The Good, the Bad and the Ugly in Gender Characterization

[This is a very old post. In the meantime, I have written my Master thesis about the games. Should follow up on the topic of women in AC soon.]

I love Assassin’s Creed! I don’t know how the game has slipped past my awesomeness-in-games radar (I suppose it “blended”, but more on that later), but it happened. And so, after my brother David mentioned it to me, I started playing, and finished today… and while I really enjoyed the game, my experience of the characterization ranged from great to greatly frustrating.

This post will contain plot spoilers for Assassin’s Creed! You have been marked… I mean, warned!

I have not yet played Assassin’s Creed 2, so if you have and wish to comment, please add a spoiler warning as well. And take note that I can only assume what happens with the characters next, so don’t judge me!  😉

In Assassin’s Creed, you play an assassin, Altaïr Ibn-La’Ahad…

altair
Altaïr

Sounds logical, no? But, “you” in that case is not you, but “your avatar”; as in “your avatar plays an assassin”. In fact, you’re an average Joe named Desmond Miles, who was kidnapped because one of his ancestors, the Assassin Altaïr’s memory holds information vital to the kidnappers. So Desmond is forced to use the Animus device, which “can access genetic memory” to relive Altaïr’s dangerous life in the Holy Land.

Desmond
Desmond Miles

Most of the game action happens in the past storyline, you switch to the present in “interludes”, after you finished one so-called memory block. So in three cities in the Holy Land, you gather information on your targets through pickpocketing, eavesdropping, interrogations or helping your clan brothers, and then assassinate them. You can either roam the streets, or climb the rooftops and towers like a mad monkey (side note: You can’t swim! I had to LMAO!). You often must stay undetected (via the “blend” mode I’ve alluded to above), or guards and templars will be on your heels. It gets a bit repetitive, but the atmosphere is really great, and the setting is quite unique, as the Animus’ tech bleeds into the past. The story elements are rather sparse, but enticing enough to want to go ahead – and even though I’ve played RPGs for many years, I didn’t expect this ending: awesome! In the present storyline, your options are really limited. You can talk with one of your captors and his assistant and find out a few bits and pieces that may come in handy to get you out of your dire situation.

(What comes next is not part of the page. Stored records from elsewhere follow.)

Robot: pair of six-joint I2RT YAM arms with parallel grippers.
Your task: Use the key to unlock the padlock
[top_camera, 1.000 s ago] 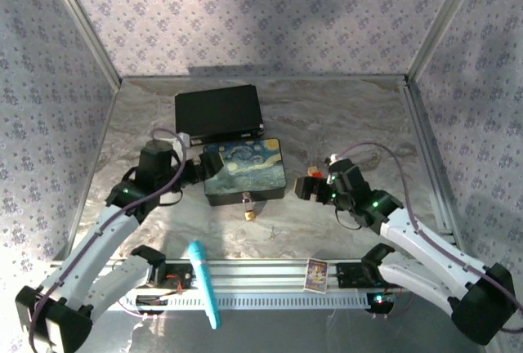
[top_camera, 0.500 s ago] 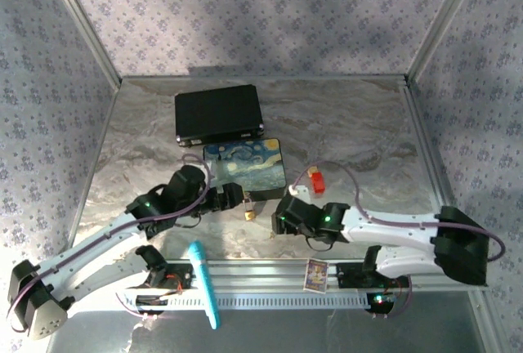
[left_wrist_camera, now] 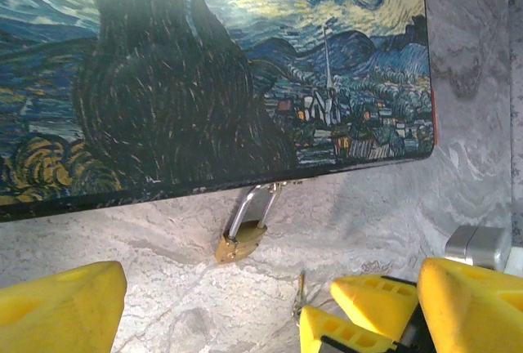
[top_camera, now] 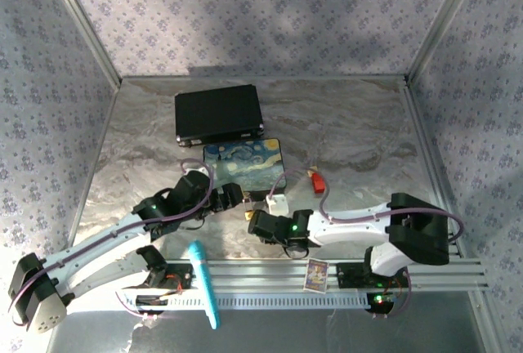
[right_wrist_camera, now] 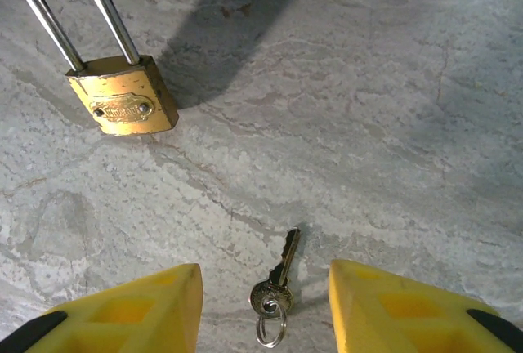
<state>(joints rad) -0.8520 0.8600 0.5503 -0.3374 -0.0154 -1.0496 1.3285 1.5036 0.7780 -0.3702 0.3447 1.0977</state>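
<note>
- One painted box [left_wrist_camera: 204, 67]: lies flat on the marbled table [right_wrist_camera: 392, 108].
- Left gripper [left_wrist_camera: 274, 308]: stands spread wide, grips nothing, faces the box's front edge.
- Right gripper [right_wrist_camera: 265, 283]: stands partly open, straddles the key without touching it, holds nothing.
- Padlock [right_wrist_camera: 122, 100]: hooks by its shackle at the box's front edge, body resting on the table.
- Key [right_wrist_camera: 276, 292]: lies flat on the table between the right gripper's jaws, near the padlock.

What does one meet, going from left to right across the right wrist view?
In order: brass padlock → small metal key on its ring → yellow finger at the right edge. The other yellow finger lies below the padlock and overlaps it sideways, so it is left out.
</note>
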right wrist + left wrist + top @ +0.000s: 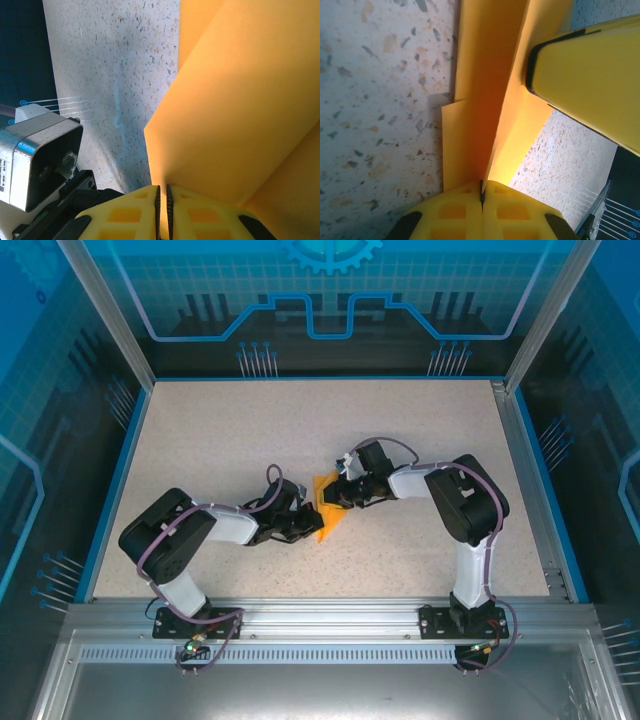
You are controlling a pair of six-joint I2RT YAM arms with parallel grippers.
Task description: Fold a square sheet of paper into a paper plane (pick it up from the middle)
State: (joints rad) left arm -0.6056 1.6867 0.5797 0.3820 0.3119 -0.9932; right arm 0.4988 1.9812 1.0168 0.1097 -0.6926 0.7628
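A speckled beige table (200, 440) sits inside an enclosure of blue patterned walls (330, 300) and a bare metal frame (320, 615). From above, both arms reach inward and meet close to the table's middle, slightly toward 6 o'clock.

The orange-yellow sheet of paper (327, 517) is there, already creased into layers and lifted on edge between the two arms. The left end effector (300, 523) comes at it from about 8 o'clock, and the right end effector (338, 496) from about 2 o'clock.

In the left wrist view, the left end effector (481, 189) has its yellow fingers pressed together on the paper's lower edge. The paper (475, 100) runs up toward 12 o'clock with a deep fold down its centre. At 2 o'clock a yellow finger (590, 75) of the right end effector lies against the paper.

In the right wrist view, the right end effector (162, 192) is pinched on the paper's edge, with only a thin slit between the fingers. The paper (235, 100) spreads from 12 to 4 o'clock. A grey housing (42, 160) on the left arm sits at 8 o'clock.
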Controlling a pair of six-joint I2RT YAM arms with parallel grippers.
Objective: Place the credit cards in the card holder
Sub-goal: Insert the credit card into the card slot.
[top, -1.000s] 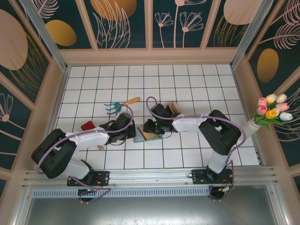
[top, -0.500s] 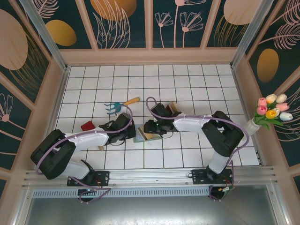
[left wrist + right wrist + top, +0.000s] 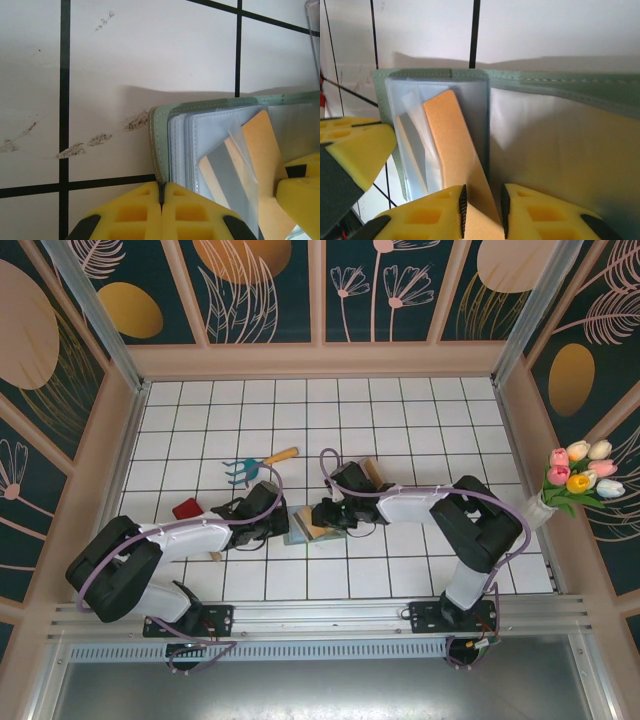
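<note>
Your left gripper point(image 3: 162, 196) clamped the card holder point(image 3: 159, 125); your right gripper point(image 3: 482, 206) pinched a card point(image 3: 447, 135), skewed enough that it could jam inside the holder.

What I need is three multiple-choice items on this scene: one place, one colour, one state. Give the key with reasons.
1. The orange card's far end lies:
A) on bare tile
B) among the clear sleeves of the card holder
C) off the table

2. The card holder's cover is:
A) grey-green
B) red
C) black

3. The left gripper is:
A) wide open
B) shut on nothing
C) shut on the card holder's edge

Key:
1. B, the card's tip sits inside the open holder against the clear plastic.
2. A, the stitched cover shows grey-green in both wrist views.
3. C, its yellow pads meet on the cover's edge.
</note>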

So much about the basic idea of the game. On to the characterization. Your Desmond/Altaïr is set as male, and you cannot customize anything. And that’s perfectly fine, since there’s a GOOD REASON to it. He’s not an AFGNCAAP with a male face, he’s got a “male personality”. Not that of a modern man, but one fitting, I think, for a gifted taker of lives living in the time of the Crusades. In the game’s manual, he is described as “Disciplined, focused, and bold.”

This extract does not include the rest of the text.